:: Exercise details ::
Reproduce the entries below exactly, but only from the line containing "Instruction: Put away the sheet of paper" to the line containing "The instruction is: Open", inclusive.

:: Records for processing ::
===

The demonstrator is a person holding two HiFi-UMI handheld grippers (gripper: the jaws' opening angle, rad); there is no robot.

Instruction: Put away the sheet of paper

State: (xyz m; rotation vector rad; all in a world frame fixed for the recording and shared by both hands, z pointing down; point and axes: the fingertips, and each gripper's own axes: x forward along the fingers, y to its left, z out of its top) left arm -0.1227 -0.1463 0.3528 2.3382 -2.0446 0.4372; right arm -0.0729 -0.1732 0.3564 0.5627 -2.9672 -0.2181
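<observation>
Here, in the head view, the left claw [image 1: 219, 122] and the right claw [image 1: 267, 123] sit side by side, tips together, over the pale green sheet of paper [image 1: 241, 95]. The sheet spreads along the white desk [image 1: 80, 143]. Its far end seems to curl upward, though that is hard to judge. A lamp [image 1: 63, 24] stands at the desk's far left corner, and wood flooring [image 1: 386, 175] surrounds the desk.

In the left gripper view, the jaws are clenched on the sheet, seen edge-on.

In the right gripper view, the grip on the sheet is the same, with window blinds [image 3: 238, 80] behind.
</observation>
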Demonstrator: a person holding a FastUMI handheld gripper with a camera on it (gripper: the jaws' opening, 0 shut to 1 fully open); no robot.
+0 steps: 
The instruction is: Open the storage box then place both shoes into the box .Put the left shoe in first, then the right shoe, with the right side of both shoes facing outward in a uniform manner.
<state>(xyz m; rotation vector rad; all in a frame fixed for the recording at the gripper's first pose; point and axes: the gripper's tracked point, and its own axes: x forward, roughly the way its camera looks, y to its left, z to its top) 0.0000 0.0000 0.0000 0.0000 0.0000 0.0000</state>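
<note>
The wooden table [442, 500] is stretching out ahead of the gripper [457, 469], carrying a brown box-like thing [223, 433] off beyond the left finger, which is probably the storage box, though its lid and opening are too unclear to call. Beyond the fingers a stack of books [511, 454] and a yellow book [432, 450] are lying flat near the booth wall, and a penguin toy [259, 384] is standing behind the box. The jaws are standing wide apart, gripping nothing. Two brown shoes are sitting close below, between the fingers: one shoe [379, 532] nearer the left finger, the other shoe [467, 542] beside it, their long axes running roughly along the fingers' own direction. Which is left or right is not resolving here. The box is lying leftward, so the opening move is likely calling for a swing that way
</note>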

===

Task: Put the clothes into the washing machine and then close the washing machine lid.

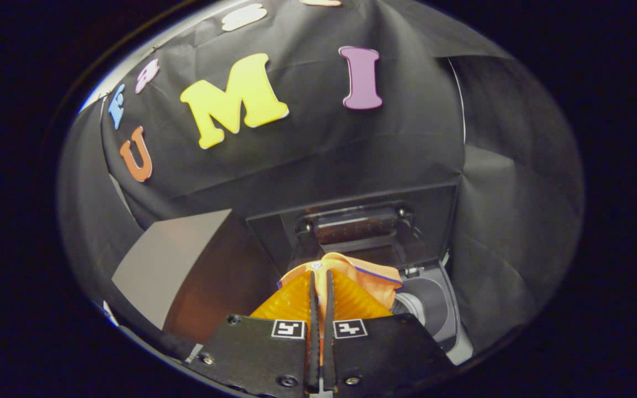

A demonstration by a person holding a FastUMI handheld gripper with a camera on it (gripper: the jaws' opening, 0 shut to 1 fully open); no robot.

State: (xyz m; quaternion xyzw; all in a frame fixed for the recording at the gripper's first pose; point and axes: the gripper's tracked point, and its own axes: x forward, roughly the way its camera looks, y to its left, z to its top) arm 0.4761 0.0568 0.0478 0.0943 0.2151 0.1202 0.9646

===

:: Response box ::
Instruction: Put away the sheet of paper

State: (xyz m; rotation vector rad; all in a world frame fixed for the recording and shared by both hands, z pointing down; point and axes: the fingertips, and each gripper's own axes: x forward along the fingers, y to its left, z out of its top) left arm -0.1227 -0.1463 0.3528 2.3382 -2.0446 0.4372; right arm -0.0729 -0.1732 0.3564 0.5627 -2.9672 -0.2181
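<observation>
Here, in the head view, the left claw [image 1: 219, 122] and the right claw [image 1: 267, 123] sit side by side, tips together, over the pale green sheet of paper [image 1: 241, 95]. The sheet spreads along the white desk [image 1: 80, 143]. Its far end seems to curl upward, though that is hard to judge. A lamp [image 1: 63, 24] stands at the desk's far left corner, and wood flooring [image 1: 386, 175] surrounds the desk.

In the left gripper view, the jaws are clenched on the sheet, seen edge-on.

In the right gripper view, the grip on the sheet is the same, with window blinds [image 3: 238, 80] behind.
</observation>
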Demonstrator: a person holding a FastUMI handheld gripper with a camera on it (gripper: the jaws' opening, 0 shut to 1 fully open); no robot.
+0 steps: 
The instruction is: Open the storage box then place both shoes into the box .Put the left shoe in first, then the right shoe, with the right side of both shoes facing outward in a uniform manner.

No further output is expected.